Influence du diamètre de l’évent sur la tonalité [fig. 1]

 

 

 

Influence de la profondeur d’insertion sur la tonalité et la puissance [fig. 2]

 

 

 

- La déficience auditive

 

Une surdité légère qualitative avec chute importante sur les fréquences aiguës impose des paramètres prothétiques stricts. Le contour d’oreille associant indépendamment une correction acoustique et électronique répond plus à ces impératifs. L’intra-conduit rivalise en terme de performances acoustiques à condition d’avoir un conduit auditif gros permettant une large aération.

 

Les surdités à faible déséquilibre fréquentiel, à pente inversée ou en « cuillère » demandent une aération du conduit moins importante. L’intra-canalaire peut alors être plus performant que le contour d’oreille car il conserve l’effet directionnel du pavillon, la focalisation sonore de la conque et limite l’amplification du vent grâce aux reliefs de l’oreille externe. En outre, plus on se rapproche du tympan et plus la qualité sonore s’améliore car les réflexions acoustiques diminuent.

 

L’importance de la déficience nous contraint à nous orienter vers certains types d’appareillage. Une électronique miniaturisée possède des transducteurs limités en puissance acoustique. En règle générale, les intra-conduits classiques ou canalaires corrigent des surdités de perception ou de transmission légères à moyennes (3ème degré). Mais nous devons toujours prévoir «une réserve de gain» pour assurer un bon suivi prothétique.

 

 

- Le patient

 

Cette analyse objective pré-prothétique limite les indications de l’appareillage miniaturisé mais la connaissance du patient est aussi déterminante : son âge, sa dextérité, son acuité visuelle, son mode de vie, son souhait et sa gêne. Une même amplification prothétique peut corriger des déficiences auditives différentes.

 

L’ancienneté de la privation auditive sensorielle, les mécanismes de suppléance mentale, la compensation psycho-acoustique, les facultés cognitives et mnésiques rendent l’appareillage toujours différent et parfois surprenant.

 

 

ConCLUSION

 

 

L’adaptation audioprothétique repose sur l’association de deux corrections sonores. La première, le traitement électronique du son, ne cesse d’évoluer en capacité, en vitesse d’analyse et en miniaturisation. Elle fixe la perception externe du patient et apporte les performances auditives.

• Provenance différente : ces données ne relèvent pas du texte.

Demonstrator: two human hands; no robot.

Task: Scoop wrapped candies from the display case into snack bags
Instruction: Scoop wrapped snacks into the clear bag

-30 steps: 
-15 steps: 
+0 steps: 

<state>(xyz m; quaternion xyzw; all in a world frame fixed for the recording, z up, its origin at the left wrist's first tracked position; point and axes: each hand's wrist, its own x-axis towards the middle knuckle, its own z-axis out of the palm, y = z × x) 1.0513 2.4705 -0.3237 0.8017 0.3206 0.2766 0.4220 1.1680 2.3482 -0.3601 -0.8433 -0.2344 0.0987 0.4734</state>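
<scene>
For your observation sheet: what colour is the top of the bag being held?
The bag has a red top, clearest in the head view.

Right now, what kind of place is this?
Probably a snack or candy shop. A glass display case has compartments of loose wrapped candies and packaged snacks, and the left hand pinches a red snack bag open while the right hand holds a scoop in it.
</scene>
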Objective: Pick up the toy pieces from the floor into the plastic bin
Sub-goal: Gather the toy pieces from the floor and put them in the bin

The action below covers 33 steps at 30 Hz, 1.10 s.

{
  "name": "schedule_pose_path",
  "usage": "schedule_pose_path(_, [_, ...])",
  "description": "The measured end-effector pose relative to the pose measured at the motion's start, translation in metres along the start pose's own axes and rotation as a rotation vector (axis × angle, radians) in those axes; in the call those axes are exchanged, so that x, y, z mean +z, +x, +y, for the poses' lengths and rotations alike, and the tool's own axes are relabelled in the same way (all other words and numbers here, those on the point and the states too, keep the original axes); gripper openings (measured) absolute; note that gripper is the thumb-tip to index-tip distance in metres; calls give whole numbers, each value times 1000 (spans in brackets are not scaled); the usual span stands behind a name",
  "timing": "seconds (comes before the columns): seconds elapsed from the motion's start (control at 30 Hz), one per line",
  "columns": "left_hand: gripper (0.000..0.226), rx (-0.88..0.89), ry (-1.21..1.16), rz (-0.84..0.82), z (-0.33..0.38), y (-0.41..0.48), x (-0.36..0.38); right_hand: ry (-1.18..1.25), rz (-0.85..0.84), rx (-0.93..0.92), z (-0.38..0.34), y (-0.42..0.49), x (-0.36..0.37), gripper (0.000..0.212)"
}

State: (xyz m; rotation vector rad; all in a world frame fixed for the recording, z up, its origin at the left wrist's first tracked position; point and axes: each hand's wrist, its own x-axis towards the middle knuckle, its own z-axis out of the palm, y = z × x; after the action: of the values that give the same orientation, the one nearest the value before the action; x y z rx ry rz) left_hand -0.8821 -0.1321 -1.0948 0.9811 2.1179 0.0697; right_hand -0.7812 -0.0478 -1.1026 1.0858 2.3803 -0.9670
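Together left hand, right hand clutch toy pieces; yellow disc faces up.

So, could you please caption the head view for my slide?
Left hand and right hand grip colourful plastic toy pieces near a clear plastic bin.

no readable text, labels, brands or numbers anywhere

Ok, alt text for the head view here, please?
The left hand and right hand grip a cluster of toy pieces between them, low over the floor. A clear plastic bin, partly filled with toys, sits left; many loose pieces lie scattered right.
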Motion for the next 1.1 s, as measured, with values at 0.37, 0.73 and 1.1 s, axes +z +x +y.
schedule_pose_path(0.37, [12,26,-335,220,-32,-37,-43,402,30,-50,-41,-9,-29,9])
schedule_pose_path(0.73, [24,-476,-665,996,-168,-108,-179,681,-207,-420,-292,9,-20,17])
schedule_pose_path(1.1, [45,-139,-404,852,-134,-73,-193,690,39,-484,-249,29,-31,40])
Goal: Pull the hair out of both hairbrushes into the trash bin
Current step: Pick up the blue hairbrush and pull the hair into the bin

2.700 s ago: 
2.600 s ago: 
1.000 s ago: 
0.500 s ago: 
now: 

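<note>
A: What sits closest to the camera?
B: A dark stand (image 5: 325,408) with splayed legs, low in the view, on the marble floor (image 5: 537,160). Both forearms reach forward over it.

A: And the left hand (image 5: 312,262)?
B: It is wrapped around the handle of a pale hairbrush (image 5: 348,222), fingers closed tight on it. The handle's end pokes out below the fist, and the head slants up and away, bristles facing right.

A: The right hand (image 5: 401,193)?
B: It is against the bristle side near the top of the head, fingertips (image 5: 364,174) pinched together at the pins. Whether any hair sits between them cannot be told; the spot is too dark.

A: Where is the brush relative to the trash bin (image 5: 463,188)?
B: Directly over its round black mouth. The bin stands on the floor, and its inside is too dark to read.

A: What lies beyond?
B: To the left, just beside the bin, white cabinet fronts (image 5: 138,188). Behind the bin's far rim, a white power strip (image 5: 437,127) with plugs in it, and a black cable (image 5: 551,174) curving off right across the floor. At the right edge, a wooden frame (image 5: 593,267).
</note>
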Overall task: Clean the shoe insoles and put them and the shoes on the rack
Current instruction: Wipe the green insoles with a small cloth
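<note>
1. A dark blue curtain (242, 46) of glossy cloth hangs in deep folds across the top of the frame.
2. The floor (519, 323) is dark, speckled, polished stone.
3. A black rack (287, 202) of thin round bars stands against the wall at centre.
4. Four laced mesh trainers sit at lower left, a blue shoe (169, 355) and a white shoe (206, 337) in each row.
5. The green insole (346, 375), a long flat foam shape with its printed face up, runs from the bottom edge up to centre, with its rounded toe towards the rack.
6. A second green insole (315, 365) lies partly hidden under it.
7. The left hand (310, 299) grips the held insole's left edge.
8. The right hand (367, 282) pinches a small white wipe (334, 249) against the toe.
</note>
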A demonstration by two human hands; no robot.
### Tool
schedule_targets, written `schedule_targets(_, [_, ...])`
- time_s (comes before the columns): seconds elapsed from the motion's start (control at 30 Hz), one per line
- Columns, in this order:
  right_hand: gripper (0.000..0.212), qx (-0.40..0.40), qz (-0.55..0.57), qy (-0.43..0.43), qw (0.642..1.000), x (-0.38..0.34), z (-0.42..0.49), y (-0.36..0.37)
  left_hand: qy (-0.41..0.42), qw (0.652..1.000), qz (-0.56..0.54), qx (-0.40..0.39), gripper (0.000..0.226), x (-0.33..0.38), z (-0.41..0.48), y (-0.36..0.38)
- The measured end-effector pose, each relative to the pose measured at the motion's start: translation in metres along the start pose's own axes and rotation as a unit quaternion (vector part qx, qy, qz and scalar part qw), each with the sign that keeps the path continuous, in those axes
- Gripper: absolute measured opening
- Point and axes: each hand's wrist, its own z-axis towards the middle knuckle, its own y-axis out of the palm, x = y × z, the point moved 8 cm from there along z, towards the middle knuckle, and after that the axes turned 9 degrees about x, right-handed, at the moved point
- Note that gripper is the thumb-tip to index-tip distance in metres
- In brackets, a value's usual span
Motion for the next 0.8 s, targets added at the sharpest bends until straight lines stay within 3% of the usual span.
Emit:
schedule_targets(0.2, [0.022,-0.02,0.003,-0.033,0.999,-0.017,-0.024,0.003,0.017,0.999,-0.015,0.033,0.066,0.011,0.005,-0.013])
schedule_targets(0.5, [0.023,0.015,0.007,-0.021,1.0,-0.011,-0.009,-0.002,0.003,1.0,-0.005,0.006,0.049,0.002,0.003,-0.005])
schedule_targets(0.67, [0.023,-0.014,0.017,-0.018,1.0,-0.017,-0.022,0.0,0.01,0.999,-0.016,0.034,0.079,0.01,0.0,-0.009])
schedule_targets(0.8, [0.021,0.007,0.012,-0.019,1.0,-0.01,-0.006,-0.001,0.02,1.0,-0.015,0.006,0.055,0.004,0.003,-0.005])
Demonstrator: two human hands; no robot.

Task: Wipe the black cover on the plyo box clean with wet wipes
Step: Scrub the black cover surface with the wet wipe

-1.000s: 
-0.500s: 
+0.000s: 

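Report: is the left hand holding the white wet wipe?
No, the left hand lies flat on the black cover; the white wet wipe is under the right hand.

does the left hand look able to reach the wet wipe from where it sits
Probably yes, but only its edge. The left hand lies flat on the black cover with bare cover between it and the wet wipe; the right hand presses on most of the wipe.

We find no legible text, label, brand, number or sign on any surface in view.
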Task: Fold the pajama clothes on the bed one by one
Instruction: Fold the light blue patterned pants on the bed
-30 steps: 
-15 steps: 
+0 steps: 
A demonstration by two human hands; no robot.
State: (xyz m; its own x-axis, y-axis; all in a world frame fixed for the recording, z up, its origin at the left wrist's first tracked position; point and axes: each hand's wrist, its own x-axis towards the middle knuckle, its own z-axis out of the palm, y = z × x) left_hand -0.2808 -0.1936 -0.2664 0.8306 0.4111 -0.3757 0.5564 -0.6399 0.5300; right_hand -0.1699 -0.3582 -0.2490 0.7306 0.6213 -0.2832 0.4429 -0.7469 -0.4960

La seconde, la partie acoustique, solutionne les problèmes de perception interne du patient (voix, respiration, mastication ...) et apporte le confort.

 

 

Nous n’insisterons jamais assez sur l’importance que revêt la correction acoustique dans l’appareillage. En effet, même avec une électronique dernière génération, toujours plus sélective, l’appareillage esthétique est accepté par le patient que lorsque ces deux composantes sont équilibrées. L’anatomie du conduit auditif doit donc permettre des modifications sur les paramètres acoustiques de l’audioprothèse.

 

 

Jusqu’à présent les méthodes de réglage de l’électronique très sophistiquées contrastent avec « l’empirisme contrôlé » de l’acoustique. Mais de plus en plus de concepts commencent à la rationaliser ; l’audiométrie in-vivo  par exemple mesure l’influence de l’embout ou de la coque sur la courbe de résonance de la cavité résiduelle. Demain, la confection artisanale d’une coque selon l’empreinte et la contre-empreinte sera révolue. Les moulages seront scannés lors de l’otoscopie et la fabrication robotisée. Nous adapterons virtuellement plusieurs types d’appareillage et calculerons « l’acoustique idéale » en fonction de la cavité résiduelle.